The cacophonous scenes in the jewelry store are headache-inducing. Howard’s black customers continually shout over each other while haggling, gesturing, arguing, pushing, shoving, and dropping a B-52’s worth of F- and N-bombs every thirty seconds. I’m sure that these scenes are quite accurate, but they are also the reason why many white people dislike both blacks and Jews. Blacks behave in beastly, petty, and stupid ways, and Jews cater to them for money.

The plot takes a sharp turn when Howard pawns Garnett’s championship ring (which he had left for collateral) in order to bet on Garnett’s playoff game. So this is Howard: making bets with money that isn’t his while constantly staying one step ahead of his Mafioso creditors—who, by the way, are showing remarkable patience with Howard given how far into the red he is with them.

There’s absolutely nothing redeeming about Howard Ratner. His wife knows it. She’s tasteless and vain but still can barely look at him. His kids know it. One is insolent and dismissive to him to his face, and the others seem to aspire to his level of hedonism. His mistress may not know it. Then again, she’s the kind of girl who lets a black entertainer named The Weeknd snort coke off her tits in a public restroom and later tattoos Howard’s name on her ass.

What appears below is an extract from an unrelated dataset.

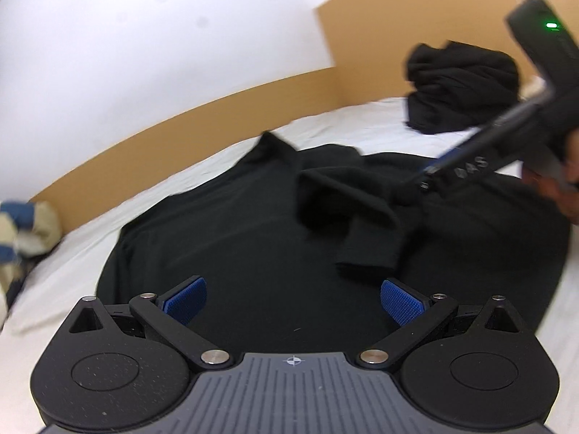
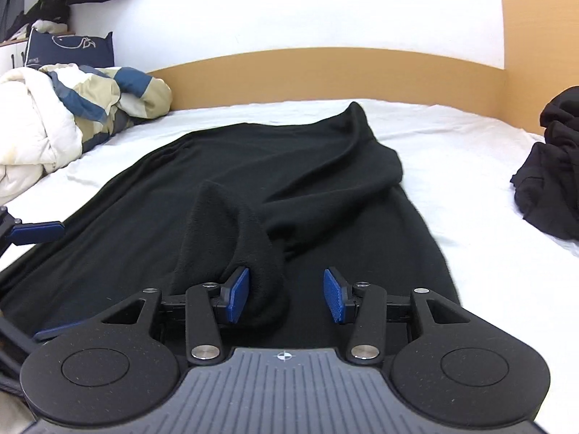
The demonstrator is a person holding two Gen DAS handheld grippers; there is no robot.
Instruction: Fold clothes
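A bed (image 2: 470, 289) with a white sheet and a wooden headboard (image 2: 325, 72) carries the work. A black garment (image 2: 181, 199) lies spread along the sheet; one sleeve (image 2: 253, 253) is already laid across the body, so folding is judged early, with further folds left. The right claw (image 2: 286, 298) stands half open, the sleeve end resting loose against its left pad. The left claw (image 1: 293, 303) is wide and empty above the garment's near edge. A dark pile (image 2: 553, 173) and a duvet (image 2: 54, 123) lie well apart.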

Is there a single honest, upstanding person in this movie?

Not Howard’s father-in-law Gooey. After an Orthodox Jewish ceremony, Howard convinces Gooey (played by Judd Hirsch) to shill for him at the auction in order to jack up the price of his opal. Perhaps the only honest fellow here is an unnamed Jew who pesters Howard from time to time for his money back on a bad Rolex he had sold him. But this guy is a schlemiel, and Howard blows him off without trouble.

The story reveals its black, twisted soul towards the end when Howard invites Garnett into his office and finally manages to sell him the opal. Garnett shells out $175,000 for it since it had been downgraded at the auction. Immediately after, he presses Howard for how much he had paid to acquire it from Africa. Howard plays coy for a while but eventually coughs up an answer. $100,000. (Probably a lie, knowing Howard.) This annoys Garnett who now sticks up for his fellow blacks in Africa. Howard paid them less than one-tenth of what he thought he could sell the opal for. How could Howard do such a thing to those poor suffering brothers? Howard responds by asking Garnett if he’d rather win a game by one point or thirty. He basically tells him that while the basketball court is Garnett’s territory, the jewelry business is his, and the point of it all is to win, to destroy your competition and to rake in as much as possible for yourself.

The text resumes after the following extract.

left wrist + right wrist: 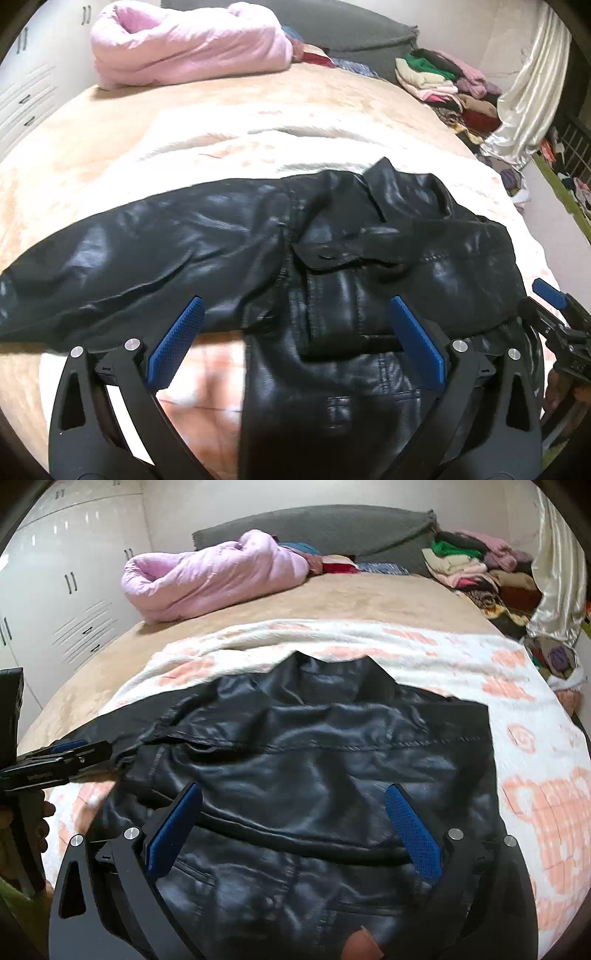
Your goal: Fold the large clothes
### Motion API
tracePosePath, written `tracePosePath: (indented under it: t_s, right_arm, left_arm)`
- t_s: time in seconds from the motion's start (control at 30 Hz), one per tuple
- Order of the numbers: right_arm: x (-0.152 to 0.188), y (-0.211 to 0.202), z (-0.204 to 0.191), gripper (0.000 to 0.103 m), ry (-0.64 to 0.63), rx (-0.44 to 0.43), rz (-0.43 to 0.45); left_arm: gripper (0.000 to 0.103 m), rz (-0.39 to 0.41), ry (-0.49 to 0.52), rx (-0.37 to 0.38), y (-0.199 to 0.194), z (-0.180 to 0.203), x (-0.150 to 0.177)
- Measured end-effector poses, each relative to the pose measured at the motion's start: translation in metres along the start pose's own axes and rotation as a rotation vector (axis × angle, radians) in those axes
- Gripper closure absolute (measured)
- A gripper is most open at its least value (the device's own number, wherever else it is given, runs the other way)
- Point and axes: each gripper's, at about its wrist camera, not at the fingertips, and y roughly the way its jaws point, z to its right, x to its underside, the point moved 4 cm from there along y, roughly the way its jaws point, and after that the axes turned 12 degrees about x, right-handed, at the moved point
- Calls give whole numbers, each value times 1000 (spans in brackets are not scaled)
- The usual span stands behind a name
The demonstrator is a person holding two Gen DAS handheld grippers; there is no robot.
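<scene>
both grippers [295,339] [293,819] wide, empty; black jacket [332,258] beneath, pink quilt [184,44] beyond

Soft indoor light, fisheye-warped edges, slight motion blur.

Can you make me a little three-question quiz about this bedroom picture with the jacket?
1. True or false: the shiny black leather jacket lies on the white blanket with peach patterns.
2. Are the left tongs and right tongs A) both open, B) both shut, or C) gripping a sleeve?
3. What colour is the puffy rolled quilt near the grey headboard?

Key: 1 true; 2 A; 3 pink.
</scene>
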Motion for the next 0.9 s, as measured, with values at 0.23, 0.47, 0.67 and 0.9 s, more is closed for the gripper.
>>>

That evening, Howard gets what was coming to him: a bullet in the face from one of Arno’s goons. They had finally had enough. It didn’t matter that Howard, genius that was, had just placed perhaps the greatest sports bet of all time and stood to make millions. Money was not going to help him as he lay bleeding out on his shop floor.

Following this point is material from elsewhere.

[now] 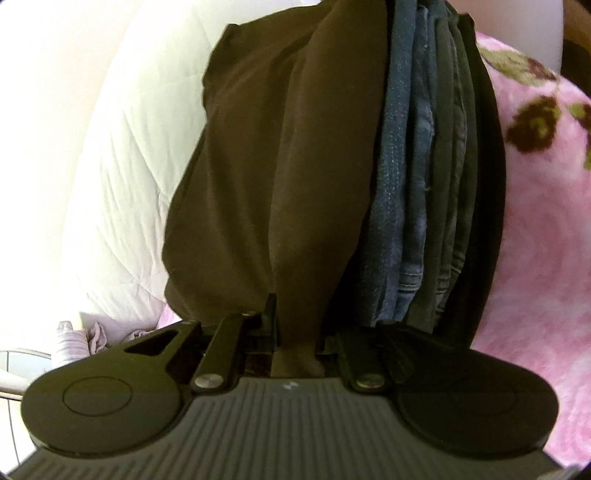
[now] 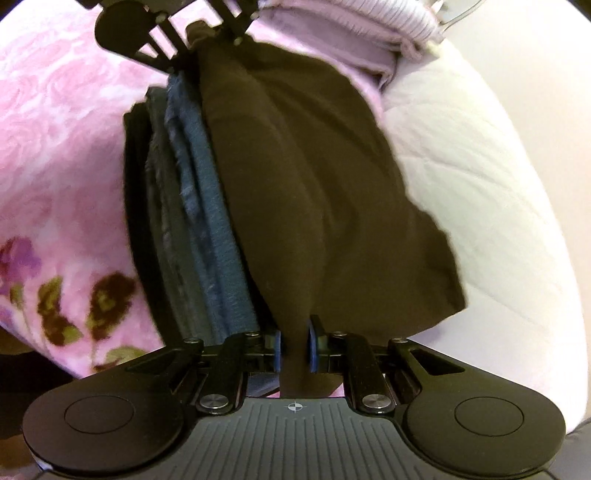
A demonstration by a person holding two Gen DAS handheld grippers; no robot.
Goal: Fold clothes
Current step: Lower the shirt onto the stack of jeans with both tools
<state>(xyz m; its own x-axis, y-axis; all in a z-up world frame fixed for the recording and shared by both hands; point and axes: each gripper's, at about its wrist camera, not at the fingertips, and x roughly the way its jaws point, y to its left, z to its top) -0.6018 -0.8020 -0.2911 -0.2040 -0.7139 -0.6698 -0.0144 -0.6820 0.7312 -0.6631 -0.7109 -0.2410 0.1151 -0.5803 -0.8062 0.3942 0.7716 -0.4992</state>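
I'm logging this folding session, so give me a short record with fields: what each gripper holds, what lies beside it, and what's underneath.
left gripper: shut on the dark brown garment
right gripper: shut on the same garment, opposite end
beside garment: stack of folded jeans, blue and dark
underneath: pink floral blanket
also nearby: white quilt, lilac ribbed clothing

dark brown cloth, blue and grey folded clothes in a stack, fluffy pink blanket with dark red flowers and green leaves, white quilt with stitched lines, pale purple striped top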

Yeah, there’s a reason why greed is listed as one of the seven deadly sins.

Anyway, I’m struggling to find any redeeming quality in Uncut Gems other than making the job of anti-Semites a little bit easier. The film has no moral core and serves only to offend the sensibilities of its audience, if they even have those. As the door slams shut on Michael Corleone at the end of The Godfather, we mourn the loss of his soul. As Henry Hill picks up his egg noodles and ketchup at the end of Goodfellas, we laugh at the irony of his life. Uncut Gems, however, completely lacks the cinematic vision of a Coppola or Scorsese, and so we are left wondering why the film was made to begin with.

Sure, the film is based in reality. But there is a lot of reality we don’t need to spend thirty bucks and two-and-a-half hours of our life on, such as the video feed from Howard Ratner’s colonoscopy. I am certain that if Mel Gibson had directed this film, Jews would have been lining up in protest, screeching about anti-Semitism. I guess if something is to hit this close to home, you’d rather have one of your own doing the hitting. And Uncut Gems hits Jews very hard.

Most of us already know that some of the nastier stereotypes about Jews are based in truth. All that Sandler and the Safdie brothers accomplish in Uncut Gems is to remove any doubt about them.